Reportagem Scott Kelly - Lisboa
O Carnaval dos outros.
Quem conhecia os sevilhanos Orthodox de outros carnavais mais atribulados – e seguramente mais secos que o da noite de segunda-feira – não estaria à espera dos 40 minutos que antecederam a actuação de Scott Kelly.
O trio que marcara já presença por duas vezes em Portugal, chegando a integrar uma das edições do Outfest, parece ter-se despedido definitivamente do doom dos tempos de “Gran Poder”, e dedica-se agora à música exploratória, com tanto de bom como de mau que a expressão possa fazer pensar.
Se a longa introdução com clarinete e contrabaixo monocórdico pode ter feito temer o pior aos poucos devotos que se arrastaram até ao Santiago Alquimista, a paisagem acabaria por se tornar mais interessante, com a inserção de alguns elementos jazzy e uma maior influência da guitarra (alguém andou a ouvir uns disquinhos de Earth), desvendando-se no último tema com o belo vibrato andaluz de Marco Gallardo. Aguardemos o novo disco “Baal”, a sair este ano.
Poucos minutos de espera e nem podíamos crer que o concerto já estava a começar.
Scott Michael Kelly. Para muitos, o nome dispensa apresentações. Para outros, pode-se resumir dizendo que se trata de um dos pulmões dos norte-americanos Neurosis, de um dos principais contribuidores da editora formada pelo grupo, ou do “médio ofensivo” nos Shrinebuilder, um projecto de all-stars formado com Al Cisneros, Wino e Dale Crover.
Scott Kelly. De camisa de flanela, boné enterrado nas orelhas, com a guitarra atrás e ar de quem podia ser roadie de alguma banda.
Mr. Scott Kelly. Porque o respeitinho é muito bonito.

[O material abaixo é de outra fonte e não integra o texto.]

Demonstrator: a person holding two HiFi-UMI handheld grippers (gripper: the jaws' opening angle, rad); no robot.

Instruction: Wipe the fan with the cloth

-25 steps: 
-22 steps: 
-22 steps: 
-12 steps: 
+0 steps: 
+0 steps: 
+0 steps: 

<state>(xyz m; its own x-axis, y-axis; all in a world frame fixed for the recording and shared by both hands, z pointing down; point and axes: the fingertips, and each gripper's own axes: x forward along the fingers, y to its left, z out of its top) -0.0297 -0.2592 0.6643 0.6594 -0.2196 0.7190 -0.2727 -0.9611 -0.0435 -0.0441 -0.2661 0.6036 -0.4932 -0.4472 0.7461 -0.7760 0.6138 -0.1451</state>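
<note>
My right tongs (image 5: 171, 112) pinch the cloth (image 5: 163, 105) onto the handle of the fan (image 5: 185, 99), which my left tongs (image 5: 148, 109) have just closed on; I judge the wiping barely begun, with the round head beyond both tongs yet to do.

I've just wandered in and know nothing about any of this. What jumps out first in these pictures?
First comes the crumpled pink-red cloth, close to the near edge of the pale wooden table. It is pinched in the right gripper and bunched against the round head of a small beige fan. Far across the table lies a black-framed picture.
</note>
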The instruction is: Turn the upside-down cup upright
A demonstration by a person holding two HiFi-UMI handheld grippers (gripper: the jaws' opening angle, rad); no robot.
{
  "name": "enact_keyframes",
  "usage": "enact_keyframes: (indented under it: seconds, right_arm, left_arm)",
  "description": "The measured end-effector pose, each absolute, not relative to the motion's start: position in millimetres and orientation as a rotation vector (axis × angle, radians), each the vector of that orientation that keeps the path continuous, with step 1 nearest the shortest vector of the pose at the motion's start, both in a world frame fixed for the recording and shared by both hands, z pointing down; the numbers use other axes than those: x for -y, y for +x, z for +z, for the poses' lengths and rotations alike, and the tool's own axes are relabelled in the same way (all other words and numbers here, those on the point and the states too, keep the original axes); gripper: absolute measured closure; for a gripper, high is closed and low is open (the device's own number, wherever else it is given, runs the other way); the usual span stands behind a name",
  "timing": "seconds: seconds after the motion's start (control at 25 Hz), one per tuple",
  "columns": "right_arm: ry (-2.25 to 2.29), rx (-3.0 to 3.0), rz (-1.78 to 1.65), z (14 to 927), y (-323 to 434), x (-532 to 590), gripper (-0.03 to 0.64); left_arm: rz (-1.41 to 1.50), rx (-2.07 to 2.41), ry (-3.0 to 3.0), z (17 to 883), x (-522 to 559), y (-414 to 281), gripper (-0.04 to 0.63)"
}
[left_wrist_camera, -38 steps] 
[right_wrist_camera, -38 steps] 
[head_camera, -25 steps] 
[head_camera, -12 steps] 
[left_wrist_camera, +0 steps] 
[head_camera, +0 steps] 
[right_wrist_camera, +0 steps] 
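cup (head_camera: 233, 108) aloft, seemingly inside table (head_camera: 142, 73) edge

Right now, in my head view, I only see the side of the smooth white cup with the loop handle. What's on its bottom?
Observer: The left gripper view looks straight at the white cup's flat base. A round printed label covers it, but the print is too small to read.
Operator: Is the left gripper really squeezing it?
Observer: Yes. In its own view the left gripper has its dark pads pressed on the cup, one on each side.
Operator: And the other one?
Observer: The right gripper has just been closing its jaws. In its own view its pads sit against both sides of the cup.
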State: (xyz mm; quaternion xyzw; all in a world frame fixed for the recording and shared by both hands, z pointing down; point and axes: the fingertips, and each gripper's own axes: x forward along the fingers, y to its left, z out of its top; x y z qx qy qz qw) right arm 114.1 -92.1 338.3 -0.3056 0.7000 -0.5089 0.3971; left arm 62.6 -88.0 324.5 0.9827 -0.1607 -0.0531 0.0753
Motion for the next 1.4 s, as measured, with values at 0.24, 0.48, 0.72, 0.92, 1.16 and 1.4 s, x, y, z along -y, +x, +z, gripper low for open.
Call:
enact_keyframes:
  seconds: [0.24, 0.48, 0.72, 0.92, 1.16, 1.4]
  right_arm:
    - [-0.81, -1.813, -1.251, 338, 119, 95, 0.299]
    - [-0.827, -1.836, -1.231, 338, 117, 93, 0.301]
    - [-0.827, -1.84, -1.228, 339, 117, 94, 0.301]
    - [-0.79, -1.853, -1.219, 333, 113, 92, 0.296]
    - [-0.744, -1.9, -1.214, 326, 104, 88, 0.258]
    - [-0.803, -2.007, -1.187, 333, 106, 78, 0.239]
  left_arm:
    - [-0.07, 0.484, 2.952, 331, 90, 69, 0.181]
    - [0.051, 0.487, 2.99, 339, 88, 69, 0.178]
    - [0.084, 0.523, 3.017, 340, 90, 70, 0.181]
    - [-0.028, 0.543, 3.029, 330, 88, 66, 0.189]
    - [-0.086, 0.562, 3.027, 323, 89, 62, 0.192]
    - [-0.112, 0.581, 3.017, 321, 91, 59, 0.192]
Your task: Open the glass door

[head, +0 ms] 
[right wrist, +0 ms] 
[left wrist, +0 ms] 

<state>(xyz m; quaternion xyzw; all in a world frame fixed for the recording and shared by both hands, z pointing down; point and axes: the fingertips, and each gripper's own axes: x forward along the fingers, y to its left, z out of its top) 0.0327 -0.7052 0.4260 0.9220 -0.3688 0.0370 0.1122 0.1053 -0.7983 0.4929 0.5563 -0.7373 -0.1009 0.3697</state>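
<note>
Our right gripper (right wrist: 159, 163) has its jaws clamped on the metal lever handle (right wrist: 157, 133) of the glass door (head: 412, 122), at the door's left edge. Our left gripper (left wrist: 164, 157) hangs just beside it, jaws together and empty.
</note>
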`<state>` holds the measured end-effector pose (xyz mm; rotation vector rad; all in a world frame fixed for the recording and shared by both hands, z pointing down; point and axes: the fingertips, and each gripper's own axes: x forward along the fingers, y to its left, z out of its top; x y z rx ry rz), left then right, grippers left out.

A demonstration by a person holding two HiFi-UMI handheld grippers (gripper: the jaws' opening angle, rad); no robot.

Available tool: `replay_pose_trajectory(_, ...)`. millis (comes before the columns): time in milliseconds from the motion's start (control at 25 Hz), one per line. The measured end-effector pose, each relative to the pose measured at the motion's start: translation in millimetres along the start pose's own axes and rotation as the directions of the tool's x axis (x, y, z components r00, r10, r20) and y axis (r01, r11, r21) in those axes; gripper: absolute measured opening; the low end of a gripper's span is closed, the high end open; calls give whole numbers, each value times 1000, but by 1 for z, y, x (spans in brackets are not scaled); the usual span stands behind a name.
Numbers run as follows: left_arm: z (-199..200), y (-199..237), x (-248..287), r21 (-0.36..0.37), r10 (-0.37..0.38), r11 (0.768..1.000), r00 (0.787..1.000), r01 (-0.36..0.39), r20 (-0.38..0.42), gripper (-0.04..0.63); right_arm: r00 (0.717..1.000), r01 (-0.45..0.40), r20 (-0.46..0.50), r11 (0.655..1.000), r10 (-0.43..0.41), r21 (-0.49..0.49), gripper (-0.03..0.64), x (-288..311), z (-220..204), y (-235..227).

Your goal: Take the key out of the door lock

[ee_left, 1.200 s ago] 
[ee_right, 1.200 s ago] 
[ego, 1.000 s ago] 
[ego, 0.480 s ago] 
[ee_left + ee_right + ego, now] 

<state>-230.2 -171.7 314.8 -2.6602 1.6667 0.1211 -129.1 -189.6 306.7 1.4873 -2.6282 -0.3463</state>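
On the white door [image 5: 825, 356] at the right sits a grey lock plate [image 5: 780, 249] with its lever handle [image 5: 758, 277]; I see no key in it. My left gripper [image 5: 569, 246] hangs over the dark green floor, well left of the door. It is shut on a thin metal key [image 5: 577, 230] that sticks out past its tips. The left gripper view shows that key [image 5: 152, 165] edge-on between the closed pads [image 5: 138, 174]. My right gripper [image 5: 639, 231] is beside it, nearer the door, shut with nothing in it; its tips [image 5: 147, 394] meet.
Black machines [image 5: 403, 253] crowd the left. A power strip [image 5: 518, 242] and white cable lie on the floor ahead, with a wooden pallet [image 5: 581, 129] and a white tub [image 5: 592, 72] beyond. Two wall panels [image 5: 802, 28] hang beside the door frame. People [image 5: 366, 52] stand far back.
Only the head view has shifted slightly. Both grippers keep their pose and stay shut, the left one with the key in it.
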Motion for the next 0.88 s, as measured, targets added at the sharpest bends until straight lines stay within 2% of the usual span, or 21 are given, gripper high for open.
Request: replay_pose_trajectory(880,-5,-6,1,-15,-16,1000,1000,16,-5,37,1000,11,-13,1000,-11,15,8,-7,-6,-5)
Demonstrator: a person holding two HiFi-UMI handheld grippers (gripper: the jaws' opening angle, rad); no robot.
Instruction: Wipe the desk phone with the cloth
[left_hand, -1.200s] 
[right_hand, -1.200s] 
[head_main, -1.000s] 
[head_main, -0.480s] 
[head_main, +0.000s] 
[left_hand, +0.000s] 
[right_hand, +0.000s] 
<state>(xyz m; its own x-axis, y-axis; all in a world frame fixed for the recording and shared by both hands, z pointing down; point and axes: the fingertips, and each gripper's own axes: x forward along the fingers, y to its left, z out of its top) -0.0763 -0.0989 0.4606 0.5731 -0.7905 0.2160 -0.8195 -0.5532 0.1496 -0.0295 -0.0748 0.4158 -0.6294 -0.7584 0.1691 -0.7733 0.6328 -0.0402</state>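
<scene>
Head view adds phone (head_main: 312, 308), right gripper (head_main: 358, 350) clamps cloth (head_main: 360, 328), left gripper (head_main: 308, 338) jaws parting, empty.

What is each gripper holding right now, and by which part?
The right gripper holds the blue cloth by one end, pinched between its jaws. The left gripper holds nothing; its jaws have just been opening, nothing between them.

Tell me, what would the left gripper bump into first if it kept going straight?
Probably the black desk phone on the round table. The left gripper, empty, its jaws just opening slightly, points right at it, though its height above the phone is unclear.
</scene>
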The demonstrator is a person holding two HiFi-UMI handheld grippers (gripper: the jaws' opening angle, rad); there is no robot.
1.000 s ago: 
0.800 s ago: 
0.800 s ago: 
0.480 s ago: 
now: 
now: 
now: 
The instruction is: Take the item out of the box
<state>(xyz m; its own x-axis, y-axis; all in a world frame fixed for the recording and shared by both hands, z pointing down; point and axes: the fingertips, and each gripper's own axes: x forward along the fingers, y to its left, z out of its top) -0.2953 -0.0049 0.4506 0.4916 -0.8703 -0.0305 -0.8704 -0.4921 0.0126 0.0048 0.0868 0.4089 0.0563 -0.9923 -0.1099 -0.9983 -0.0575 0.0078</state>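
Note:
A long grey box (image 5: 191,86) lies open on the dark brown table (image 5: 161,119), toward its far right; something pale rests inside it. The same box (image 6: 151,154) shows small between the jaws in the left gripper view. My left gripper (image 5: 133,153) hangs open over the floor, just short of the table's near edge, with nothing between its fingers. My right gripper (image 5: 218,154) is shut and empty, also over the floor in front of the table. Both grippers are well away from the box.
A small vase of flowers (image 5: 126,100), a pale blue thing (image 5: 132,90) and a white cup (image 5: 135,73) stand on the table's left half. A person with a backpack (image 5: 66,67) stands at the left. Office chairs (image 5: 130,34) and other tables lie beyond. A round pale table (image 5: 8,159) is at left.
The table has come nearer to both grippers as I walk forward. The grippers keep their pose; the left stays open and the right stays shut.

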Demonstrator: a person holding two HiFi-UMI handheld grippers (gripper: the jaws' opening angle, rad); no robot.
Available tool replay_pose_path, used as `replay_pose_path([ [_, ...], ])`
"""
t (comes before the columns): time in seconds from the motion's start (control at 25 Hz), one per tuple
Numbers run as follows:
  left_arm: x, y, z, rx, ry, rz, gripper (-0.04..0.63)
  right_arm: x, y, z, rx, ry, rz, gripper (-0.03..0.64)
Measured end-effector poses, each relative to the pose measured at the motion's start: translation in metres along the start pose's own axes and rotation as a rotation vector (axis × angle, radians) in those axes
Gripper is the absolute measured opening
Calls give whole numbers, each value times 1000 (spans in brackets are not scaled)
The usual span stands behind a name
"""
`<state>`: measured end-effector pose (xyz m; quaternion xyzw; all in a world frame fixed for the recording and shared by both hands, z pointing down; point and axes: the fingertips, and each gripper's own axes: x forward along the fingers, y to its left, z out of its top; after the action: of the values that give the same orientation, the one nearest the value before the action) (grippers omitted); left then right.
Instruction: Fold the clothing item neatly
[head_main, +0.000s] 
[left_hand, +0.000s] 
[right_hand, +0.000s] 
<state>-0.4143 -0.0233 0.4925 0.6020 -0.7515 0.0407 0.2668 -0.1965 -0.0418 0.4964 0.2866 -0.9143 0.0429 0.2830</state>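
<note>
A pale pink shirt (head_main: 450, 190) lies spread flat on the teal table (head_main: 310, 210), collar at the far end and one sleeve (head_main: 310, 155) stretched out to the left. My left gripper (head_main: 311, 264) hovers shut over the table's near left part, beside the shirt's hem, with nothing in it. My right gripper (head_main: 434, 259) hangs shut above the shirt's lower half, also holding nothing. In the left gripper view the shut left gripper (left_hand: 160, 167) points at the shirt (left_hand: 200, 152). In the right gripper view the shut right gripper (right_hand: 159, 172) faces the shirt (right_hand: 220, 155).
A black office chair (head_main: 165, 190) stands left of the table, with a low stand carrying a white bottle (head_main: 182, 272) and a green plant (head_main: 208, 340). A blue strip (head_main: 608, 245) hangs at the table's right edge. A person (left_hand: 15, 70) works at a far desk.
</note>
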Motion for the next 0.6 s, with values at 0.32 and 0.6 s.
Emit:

Há alguns anos, aquando do seu concerto no festival Roadburn, respondeu a um fã mais zeloso, que mandava calar outros membros do público: “I’ll do the shushing around here.” E a conversa terá morrido ali. Pois o silêncio é de ouro, e dele se alimenta a música de Kelly.
Nem uma mosca, o acender de um cigarro, estorvam o palhetar das cordas de aço. “We Let The Hell Come”, tema dos Shrinebuilder, é o primeiro a perturbar o sossego. Quem segue a carreira dos Neurosis, sabe que cada álbum a solo dos seus membros só engrandece o todo, nunca serve para o dividir.
Nem o amachucar de um copo de cerveja, os trocos a tilintar na registadora, travam o seu murmurar. Kelly concentra-se no último trabalho, “The Wake”, álbum lançado em 2008, paralelamente ao do colega Steve Von Till. “Remember Me”, “The Ladder in My Blood” e “Saturn's Eye” envolvem a sala num cortejo atípico do adeus à carne.
Nem o secador de mãos na casa de banho, nem o manto de chuva a ameaçar fazer cair o tecto, que faz o senhor levantar o boné e apontar a barba para cima. “Is that rain I hear? Enjoy the rain… Enjoy it while it lasts.” Sempre críptico...
Para terminar, “Figures”, também do último álbum, e mais duas versões: “Tecumseh Valley”, de Townes Van Zandt e “Lord of Light”, dos Hawkwind. Assim se foi revelando Kelly.
Entre temas, sem cair na lenga-lenga dos músicos que adoram sempre o nosso país, confessa que não esperava a reacção que teve do público português. “Muito respeitosos. Gostei muito. Espero voltar com os meus amigos”. Que sejam amigos de peso.